Insects’ brains are small and limited. Yet they fly with speed, grace and accuracy, responding quickly to changing conditions and zooming away from predators.
Thanks to recent advances in fields including computational neuroscience and machine learning, researchers are now studying these neurological systems to develop the next generation of smart, agile and highly adaptive autonomous aerial drones.
Silvia Ferrari, the John Brancaccio Professor of Mechanical and Aerospace Engineering, has been awarded a $400,000 grant from the Air Force Office of Scientific Research to study the brains of moths with the goal of improving drone flight.
“We’re interested in understanding how the brain and sensory modal system of these small fliers function, with very basic principles,” Ferrari said. “And hopefully we can translate some of these principles to aerial vehicles.”
With Simon Sponberg, assistant professor of physics at Georgia Tech, Ferrari will examine the mathematical underpinnings of “spike trains” – the sequences of firing neurons that help the brain learn.
“Spike trains are a very efficient way to carry information, process information and use that information for reasoning and solving problems, so they’re believed to be one of the main reasons the brain is so powerful,” Ferrari said. “But what’s not known precisely is, what are the mathematical principles in which these neurons encode information during these spikes?”

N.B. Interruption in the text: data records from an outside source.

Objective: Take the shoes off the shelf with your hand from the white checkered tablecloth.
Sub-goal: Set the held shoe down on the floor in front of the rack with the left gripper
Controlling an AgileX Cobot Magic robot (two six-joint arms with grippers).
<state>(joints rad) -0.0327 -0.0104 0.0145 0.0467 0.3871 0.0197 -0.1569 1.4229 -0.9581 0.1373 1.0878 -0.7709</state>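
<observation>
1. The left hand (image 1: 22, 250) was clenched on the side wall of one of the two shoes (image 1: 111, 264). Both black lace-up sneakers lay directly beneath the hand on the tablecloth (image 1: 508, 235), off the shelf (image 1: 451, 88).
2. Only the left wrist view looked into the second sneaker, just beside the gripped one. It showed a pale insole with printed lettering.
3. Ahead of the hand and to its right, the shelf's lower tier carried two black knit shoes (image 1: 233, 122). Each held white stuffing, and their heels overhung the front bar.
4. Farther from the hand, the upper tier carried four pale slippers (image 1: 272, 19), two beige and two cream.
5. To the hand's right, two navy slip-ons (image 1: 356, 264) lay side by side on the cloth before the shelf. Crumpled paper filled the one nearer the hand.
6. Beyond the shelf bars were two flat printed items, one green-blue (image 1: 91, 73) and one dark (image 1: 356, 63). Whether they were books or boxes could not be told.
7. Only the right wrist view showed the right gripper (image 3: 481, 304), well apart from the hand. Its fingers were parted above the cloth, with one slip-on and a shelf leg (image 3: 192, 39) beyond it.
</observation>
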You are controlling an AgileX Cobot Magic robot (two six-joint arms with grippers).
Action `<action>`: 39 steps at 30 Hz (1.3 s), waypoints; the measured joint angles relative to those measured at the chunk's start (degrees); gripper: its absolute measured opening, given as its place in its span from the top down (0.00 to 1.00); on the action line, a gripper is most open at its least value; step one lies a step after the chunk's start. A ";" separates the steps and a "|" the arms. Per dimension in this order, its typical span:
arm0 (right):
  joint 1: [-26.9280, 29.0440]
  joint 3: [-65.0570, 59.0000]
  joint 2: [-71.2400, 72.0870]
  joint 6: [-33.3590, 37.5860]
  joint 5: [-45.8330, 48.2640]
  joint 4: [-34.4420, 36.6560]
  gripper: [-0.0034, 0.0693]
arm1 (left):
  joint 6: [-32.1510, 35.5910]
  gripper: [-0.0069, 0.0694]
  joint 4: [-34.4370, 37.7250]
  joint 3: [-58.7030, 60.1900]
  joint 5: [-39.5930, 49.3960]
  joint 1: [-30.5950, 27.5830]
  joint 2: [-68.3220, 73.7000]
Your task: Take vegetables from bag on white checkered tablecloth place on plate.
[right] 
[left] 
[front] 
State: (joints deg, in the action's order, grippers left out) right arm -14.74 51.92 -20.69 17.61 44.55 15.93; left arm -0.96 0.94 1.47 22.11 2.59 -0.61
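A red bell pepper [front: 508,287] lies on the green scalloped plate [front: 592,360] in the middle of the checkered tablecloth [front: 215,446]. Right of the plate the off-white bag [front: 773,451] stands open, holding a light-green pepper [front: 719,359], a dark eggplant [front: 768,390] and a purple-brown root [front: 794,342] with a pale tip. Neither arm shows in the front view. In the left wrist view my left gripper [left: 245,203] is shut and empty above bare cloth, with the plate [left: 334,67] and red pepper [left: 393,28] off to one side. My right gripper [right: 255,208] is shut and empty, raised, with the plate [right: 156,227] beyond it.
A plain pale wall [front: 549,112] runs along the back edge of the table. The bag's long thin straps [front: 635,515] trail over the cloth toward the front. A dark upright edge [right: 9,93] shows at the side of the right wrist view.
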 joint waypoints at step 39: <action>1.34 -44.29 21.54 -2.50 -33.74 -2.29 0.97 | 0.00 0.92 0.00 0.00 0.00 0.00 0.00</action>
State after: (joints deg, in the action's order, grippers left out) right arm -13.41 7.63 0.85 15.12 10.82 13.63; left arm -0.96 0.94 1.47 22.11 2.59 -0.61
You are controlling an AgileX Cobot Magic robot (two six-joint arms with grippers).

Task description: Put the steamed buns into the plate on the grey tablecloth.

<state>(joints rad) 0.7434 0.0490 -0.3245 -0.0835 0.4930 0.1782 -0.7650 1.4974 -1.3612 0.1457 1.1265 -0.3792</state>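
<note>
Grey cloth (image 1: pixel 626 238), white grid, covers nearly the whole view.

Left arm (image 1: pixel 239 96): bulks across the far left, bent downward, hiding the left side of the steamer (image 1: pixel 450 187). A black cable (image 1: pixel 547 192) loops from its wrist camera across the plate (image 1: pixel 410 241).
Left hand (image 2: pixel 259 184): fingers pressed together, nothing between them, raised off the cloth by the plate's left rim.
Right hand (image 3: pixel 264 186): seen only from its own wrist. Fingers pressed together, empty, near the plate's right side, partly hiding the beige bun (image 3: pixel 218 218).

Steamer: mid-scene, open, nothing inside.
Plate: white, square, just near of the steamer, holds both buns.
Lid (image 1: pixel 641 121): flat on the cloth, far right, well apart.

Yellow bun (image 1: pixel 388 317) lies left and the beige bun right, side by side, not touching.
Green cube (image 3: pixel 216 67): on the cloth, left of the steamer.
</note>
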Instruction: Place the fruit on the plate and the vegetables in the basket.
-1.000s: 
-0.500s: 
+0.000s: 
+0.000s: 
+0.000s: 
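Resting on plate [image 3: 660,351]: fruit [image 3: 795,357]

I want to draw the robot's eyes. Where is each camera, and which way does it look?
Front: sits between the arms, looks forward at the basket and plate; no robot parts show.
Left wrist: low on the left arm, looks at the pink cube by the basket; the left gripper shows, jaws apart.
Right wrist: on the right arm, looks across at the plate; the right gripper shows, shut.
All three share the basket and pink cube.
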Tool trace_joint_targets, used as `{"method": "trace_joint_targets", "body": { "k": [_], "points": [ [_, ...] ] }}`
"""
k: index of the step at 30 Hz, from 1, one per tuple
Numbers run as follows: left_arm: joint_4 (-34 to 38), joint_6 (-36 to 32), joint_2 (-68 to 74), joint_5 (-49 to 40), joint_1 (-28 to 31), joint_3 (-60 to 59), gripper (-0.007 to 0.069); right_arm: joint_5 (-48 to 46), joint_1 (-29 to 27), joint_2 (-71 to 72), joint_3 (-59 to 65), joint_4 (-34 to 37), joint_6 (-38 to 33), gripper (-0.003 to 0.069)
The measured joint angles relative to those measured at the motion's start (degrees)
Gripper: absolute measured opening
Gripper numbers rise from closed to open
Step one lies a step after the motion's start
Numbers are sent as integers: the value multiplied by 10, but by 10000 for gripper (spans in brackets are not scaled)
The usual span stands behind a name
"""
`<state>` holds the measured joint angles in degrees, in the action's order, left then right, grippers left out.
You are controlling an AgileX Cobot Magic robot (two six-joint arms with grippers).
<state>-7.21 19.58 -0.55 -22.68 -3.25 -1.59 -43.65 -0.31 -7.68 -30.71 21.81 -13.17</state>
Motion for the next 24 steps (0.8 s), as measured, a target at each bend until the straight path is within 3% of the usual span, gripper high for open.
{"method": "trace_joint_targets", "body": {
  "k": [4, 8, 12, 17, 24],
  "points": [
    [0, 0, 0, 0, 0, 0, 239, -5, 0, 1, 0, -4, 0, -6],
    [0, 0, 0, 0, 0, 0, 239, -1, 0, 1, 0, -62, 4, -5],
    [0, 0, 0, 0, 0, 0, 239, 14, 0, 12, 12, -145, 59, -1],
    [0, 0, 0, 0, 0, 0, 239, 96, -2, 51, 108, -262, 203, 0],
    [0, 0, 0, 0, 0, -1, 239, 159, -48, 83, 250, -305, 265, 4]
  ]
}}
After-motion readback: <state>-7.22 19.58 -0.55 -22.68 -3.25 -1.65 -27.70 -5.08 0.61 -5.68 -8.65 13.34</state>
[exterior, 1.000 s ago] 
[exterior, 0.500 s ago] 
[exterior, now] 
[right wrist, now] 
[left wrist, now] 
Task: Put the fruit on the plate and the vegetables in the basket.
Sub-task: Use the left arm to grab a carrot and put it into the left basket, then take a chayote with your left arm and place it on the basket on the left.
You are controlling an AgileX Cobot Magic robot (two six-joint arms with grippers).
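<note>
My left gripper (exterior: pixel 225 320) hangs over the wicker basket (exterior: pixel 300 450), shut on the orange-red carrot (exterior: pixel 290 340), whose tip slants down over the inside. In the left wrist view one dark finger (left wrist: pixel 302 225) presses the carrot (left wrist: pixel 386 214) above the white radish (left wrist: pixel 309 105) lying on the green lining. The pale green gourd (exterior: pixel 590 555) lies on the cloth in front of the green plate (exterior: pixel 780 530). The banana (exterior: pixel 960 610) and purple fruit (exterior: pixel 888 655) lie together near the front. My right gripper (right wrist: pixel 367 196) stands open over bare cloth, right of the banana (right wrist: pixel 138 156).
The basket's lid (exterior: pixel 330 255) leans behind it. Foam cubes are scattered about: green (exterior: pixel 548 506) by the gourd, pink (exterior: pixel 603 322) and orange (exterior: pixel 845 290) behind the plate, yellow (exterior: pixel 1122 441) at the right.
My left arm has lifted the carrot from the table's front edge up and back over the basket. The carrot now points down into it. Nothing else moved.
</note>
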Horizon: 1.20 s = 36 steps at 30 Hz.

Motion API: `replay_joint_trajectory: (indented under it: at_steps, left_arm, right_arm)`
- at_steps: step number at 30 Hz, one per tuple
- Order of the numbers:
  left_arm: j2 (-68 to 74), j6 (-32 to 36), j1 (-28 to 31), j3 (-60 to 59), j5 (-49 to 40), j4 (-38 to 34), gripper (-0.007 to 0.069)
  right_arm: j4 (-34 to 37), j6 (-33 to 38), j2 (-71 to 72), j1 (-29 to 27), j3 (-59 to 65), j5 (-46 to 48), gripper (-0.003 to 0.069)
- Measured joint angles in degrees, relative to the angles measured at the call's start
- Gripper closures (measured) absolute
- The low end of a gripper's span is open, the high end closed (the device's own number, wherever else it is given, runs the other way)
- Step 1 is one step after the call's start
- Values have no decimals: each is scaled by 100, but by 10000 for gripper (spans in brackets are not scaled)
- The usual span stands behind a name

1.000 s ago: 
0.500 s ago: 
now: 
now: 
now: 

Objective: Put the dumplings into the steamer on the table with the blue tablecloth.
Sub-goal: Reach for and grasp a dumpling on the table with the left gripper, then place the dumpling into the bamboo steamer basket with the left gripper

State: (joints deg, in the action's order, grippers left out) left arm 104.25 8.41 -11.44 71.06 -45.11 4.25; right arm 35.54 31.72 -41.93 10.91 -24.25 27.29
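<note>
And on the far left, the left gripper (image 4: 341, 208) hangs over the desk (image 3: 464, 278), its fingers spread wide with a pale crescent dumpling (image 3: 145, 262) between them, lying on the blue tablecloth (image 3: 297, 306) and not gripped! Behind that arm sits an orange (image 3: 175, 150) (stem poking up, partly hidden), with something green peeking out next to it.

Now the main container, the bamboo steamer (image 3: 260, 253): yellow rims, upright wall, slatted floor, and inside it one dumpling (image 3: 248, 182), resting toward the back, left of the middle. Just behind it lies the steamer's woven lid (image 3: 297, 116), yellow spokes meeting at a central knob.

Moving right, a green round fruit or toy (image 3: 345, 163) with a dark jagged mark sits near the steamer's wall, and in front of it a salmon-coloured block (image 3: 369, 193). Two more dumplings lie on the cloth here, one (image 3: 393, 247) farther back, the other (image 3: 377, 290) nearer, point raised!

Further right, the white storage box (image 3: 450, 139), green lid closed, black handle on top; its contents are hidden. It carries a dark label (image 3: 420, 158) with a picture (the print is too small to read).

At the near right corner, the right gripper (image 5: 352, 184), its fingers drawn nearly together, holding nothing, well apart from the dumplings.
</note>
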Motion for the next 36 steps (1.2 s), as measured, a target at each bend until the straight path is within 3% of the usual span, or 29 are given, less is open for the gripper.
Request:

Using control theory, Ferrari’s area of research, she and Sponberg are examining how spike trains help moths hover – for example, to feed from flowers.
“It’s a very precise problem,” she said. “They have to track the flowers precisely, but the flowers may be moving in the wind, or there may be gusts of wind that disturb the flight of the moth, and if a predator arrives the moth has to rapidly leave.”
In related work, Ferrari is collaborating with researchers from Georgia Tech and Carnegie Mellon University on a $1.8 million grant from Georgia Tech to develop a method of combining information from disparate sources, including artificial intelligence algorithms, to help autonomous vehicles effectively process information.
Different methods of gathering information about a vehicle’s surroundings are often based on different principles and can produce data in completely different forms. This makes it hard to synthesize information from multiple sources. It’s even more complicated when trying to incorporate data from machine learning or AI algorithms, Ferrari said.
“Aircraft and spacecraft already have a lot of autonomous functions,” Ferrari said. “Now that people are developing so many new algorithms for computer vision and machine learning, there are many different methods being used for processing sensing data.”
Using an approach developed in Ferrari’s lab, the researchers aim to combine data from the various sources – including AI – into a single, optimized framework.
“There are other techniques for distributed systems,” Ferrari said, “but the key of this work is to include AI and machine learning algorithms that are not often treated in the existing methods, because they have completely different principles and assumptions.”
The researchers hope to test their technique on autonomous vehicles in both virtual and physical experiments.